------ Provided material
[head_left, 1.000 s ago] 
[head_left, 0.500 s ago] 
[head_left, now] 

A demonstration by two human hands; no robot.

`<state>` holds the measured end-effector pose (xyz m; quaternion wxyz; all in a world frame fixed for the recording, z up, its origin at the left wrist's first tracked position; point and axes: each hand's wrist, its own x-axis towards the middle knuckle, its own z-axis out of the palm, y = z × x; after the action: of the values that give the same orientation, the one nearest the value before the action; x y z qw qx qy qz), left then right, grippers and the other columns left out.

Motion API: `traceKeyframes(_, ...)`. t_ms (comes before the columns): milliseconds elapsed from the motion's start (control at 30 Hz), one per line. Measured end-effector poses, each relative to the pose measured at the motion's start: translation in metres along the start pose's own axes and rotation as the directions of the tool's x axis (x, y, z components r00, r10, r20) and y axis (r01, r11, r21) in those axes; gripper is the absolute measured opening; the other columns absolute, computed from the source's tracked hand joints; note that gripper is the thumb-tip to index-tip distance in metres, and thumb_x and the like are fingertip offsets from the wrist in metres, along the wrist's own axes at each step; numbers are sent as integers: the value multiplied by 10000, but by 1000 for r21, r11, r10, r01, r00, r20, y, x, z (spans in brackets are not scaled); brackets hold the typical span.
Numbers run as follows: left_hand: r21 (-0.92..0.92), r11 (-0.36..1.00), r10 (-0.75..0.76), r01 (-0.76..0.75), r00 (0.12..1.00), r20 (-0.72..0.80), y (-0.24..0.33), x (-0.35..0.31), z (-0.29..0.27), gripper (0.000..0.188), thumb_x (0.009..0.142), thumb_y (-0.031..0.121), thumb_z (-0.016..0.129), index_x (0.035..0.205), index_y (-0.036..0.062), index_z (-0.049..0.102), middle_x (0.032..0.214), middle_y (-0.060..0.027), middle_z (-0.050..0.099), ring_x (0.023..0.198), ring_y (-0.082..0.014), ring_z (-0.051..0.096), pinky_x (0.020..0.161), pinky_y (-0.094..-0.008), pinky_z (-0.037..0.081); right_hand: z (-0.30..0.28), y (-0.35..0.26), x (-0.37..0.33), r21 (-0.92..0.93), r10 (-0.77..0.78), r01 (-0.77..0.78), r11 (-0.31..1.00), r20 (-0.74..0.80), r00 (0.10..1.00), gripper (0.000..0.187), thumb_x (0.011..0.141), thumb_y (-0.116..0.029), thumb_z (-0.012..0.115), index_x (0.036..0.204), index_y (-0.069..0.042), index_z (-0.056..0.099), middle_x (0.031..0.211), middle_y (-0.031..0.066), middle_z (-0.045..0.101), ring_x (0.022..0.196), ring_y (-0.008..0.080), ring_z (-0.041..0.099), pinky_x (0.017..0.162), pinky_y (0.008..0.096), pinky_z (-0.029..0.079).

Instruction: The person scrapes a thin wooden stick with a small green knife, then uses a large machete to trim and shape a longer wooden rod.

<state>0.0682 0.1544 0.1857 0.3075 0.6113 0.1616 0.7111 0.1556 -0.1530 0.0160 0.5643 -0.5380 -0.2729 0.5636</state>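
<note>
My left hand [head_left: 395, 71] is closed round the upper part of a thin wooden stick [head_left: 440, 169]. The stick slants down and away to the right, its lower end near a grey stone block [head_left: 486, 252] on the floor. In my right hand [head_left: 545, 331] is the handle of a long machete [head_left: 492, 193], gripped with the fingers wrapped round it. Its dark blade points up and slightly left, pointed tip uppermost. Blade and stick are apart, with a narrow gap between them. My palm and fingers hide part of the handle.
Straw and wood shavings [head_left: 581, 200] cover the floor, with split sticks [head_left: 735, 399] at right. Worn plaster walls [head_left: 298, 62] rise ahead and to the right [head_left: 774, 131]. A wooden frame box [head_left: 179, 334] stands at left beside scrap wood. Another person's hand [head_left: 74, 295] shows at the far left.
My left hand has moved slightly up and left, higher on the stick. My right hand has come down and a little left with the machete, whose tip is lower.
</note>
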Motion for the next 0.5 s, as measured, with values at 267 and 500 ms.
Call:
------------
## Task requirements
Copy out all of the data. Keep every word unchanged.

## Response to this exercise
[head_left, 1.000 s ago] 
[head_left, 0.500 s ago] 
[head_left, now] 

A demonstration by two human hands; no robot.

`<state>` holds the measured end-effector pose (xyz m; quaternion wxyz; all in a world frame fixed for the recording, z up, its origin at the left wrist's first tracked position; point and axes: each hand's wrist, its own x-axis towards the middle knuckle, its own z-axis out of the palm, y = z × x; after the action: of the values that give the same orientation, the one nearest the value before the action; x y z qw qx qy qz), left then right, grippers and the other columns left out.

Motion API: `traceKeyframes(_, ...)`. t_ms (comes before the columns): milliseconds elapsed from the motion's start (control at 30 Hz), one per line. Measured end-effector poses, each relative to the pose measured at the motion's start: translation in metres along the start pose's own axes and rotation as the directions of the tool's x axis (x, y, z components r00, r10, r20) and y axis (r01, r11, r21) in those axes; gripper is the absolute measured opening; the other columns absolute, computed from the source's tracked hand joints; note that gripper is the thumb-tip to index-tip distance in metres, and thumb_x and the like are fingertip offsets from the wrist in metres, along the wrist's own axes at each step; numbers are sent as integers: the value multiplied by 10000, but by 1000 for r21, r11, r10, r01, r00, r20, y, x, z (spans in brackets are not scaled); brackets hold the typical span.
Numbers run as follows: left_hand: r21 (-0.92..0.92), r11 (-0.36..1.00), r10 (-0.75..0.76), r01 (-0.76..0.75), r00 (0.12..1.00), r20 (-0.72..0.80), y (-0.24..0.33), x (-0.35..0.31), z (-0.29..0.27), gripper (0.000..0.188), thumb_x (0.009..0.142), thumb_y (-0.031..0.121), thumb_z (-0.016..0.129), index_x (0.035..0.205), index_y (-0.036..0.062), index_z (-0.049..0.102), middle_x (0.032..0.214), middle_y (-0.060..0.027), middle_z (-0.050..0.099), ring_x (0.023..0.198), ring_y (-0.082..0.014), ring_z (-0.051..0.096), pinky_x (0.020..0.161), pinky_y (-0.094..-0.008), pinky_z (-0.037..0.081); right_hand: z (-0.30..0.28), y (-0.35..0.26), x (-0.37..0.33), r21 (-0.92..0.93), r10 (-0.77..0.78), r01 (-0.77..0.78), r11 (-0.31..1.00), r20 (-0.74..0.80), r00 (0.10..1.00), gripper (0.000..0.187), thumb_x (0.011..0.141), thumb_y (-0.116..0.029), thumb_z (-0.012..0.115), index_x (0.036..0.204), index_y (-0.069..0.042), index_z (-0.056..0.099), middle_x (0.031..0.211), middle_y (-0.031..0.066), middle_z (-0.045..0.101), ring_x (0.022..0.196), ring_y (-0.008..0.080), ring_z (-0.041..0.099), pinky_x (0.017..0.162), pinky_y (0.008..0.096), pinky_z (-0.029..0.079).

Instruction: The person scrapes a thin wooden stick with a small green knife, then uses a large machete to trim and shape a longer wooden rod.

<state>0.0682 0.1544 0.1857 0.3075 0.6113 0.1616 0.7111 0.1556 -0.1530 0.0160 0.5643 -0.5380 -0.2729 0.5636</state>
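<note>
My left hand [head_left: 395, 71] is closed round the upper part of a thin wooden stick [head_left: 440, 169]. The stick slants down and away to the right, its lower end near a grey stone block [head_left: 486, 252] on the floor. In my right hand [head_left: 545, 331] is the handle of a long machete [head_left: 492, 193], gripped with the fingers wrapped round it. Its dark blade points up and slightly left, pointed tip uppermost. Blade and stick are apart, with a narrow gap between them. My palm and fingers hide part of the handle.
Straw and wood shavings [head_left: 581, 200] cover the floor, with split sticks [head_left: 735, 399] at right. Worn plaster walls [head_left: 298, 62] rise ahead and to the right [head_left: 774, 131]. A wooden frame box [head_left: 179, 334] stands at left beside scrap wood. Another person's hand [head_left: 74, 295] shows at the far left.
My left hand has moved slightly up and left, higher on the stick. My right hand has come down and a little left with the machete, whose tip is lower.
</note>
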Motion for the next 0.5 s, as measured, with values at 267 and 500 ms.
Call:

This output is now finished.